• **Required action**: In the entries below, find the lines that include "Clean" and give their number as the whole reply.

• **Data for this task**:
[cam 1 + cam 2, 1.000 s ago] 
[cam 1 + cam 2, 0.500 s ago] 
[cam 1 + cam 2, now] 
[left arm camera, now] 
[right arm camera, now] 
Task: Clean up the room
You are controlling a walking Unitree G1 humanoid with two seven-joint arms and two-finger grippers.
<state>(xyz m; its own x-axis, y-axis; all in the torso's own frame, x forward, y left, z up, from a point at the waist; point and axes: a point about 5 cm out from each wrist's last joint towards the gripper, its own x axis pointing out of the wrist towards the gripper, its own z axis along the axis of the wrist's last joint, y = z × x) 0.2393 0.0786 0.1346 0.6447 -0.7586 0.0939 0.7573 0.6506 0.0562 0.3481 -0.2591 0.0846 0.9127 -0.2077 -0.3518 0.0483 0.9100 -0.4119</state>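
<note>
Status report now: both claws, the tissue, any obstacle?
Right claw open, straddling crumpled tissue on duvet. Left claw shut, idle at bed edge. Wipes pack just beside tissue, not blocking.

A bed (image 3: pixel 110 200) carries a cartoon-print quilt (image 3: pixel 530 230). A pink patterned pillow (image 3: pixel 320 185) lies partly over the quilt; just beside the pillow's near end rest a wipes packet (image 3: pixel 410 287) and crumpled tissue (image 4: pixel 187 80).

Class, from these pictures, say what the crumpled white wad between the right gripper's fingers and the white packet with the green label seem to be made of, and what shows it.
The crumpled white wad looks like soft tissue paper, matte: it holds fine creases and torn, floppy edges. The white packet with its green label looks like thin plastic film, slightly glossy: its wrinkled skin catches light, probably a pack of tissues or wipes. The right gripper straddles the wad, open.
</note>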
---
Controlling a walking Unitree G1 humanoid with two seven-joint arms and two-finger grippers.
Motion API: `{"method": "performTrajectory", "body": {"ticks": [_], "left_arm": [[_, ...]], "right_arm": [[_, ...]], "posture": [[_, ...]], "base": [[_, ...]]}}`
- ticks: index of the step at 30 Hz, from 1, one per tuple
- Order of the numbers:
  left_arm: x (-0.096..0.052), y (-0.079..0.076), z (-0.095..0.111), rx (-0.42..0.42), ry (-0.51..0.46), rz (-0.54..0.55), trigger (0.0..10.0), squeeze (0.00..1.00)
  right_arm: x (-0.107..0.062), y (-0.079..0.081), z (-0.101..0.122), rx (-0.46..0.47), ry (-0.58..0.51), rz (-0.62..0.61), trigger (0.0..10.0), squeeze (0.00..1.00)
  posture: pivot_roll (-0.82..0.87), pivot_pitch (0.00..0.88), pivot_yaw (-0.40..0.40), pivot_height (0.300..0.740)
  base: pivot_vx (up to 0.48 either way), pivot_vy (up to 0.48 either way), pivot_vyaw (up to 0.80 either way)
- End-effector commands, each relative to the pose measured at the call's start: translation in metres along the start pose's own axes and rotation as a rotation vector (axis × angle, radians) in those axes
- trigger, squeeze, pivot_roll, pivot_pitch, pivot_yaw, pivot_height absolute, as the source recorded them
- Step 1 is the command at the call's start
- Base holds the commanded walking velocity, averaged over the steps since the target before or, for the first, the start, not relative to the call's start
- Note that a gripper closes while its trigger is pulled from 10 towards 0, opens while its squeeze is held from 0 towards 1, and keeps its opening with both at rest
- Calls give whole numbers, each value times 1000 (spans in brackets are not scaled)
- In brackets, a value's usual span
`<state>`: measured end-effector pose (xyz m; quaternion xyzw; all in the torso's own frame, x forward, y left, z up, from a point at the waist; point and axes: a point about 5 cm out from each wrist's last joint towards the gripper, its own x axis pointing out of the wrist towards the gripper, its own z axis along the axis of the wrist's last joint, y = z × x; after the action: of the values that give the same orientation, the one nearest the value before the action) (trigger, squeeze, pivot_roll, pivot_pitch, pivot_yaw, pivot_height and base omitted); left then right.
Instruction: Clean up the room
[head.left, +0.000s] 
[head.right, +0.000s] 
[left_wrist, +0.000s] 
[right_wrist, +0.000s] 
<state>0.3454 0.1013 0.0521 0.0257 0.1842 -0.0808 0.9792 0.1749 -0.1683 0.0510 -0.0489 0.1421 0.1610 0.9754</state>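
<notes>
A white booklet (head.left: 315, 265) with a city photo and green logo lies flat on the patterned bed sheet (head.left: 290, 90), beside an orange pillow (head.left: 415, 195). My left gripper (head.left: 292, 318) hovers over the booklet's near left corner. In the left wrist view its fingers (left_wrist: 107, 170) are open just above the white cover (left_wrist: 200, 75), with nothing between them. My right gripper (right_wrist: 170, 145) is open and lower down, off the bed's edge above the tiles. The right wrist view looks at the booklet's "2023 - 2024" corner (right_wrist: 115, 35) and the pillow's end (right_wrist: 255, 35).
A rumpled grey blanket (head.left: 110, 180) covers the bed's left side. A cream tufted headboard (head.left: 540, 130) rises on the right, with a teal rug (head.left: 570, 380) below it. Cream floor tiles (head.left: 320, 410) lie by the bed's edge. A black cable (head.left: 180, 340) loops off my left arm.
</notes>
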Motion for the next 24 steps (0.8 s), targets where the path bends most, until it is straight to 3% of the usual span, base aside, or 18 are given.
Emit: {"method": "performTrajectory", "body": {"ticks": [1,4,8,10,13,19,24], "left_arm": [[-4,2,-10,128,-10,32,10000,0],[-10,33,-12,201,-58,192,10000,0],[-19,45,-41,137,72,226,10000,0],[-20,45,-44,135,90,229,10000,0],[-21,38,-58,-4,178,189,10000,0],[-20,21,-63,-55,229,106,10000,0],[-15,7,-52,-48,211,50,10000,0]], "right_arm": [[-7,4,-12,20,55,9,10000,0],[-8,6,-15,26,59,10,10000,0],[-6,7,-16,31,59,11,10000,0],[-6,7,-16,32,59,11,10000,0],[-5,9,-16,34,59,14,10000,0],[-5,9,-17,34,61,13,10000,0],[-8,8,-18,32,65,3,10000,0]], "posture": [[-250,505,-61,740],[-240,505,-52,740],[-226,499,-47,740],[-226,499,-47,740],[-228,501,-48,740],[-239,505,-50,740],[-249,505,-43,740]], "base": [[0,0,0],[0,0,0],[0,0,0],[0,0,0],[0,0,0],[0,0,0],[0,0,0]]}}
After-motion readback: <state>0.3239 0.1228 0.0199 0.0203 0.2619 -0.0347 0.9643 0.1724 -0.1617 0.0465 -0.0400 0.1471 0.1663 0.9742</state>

• **Your solution**: 2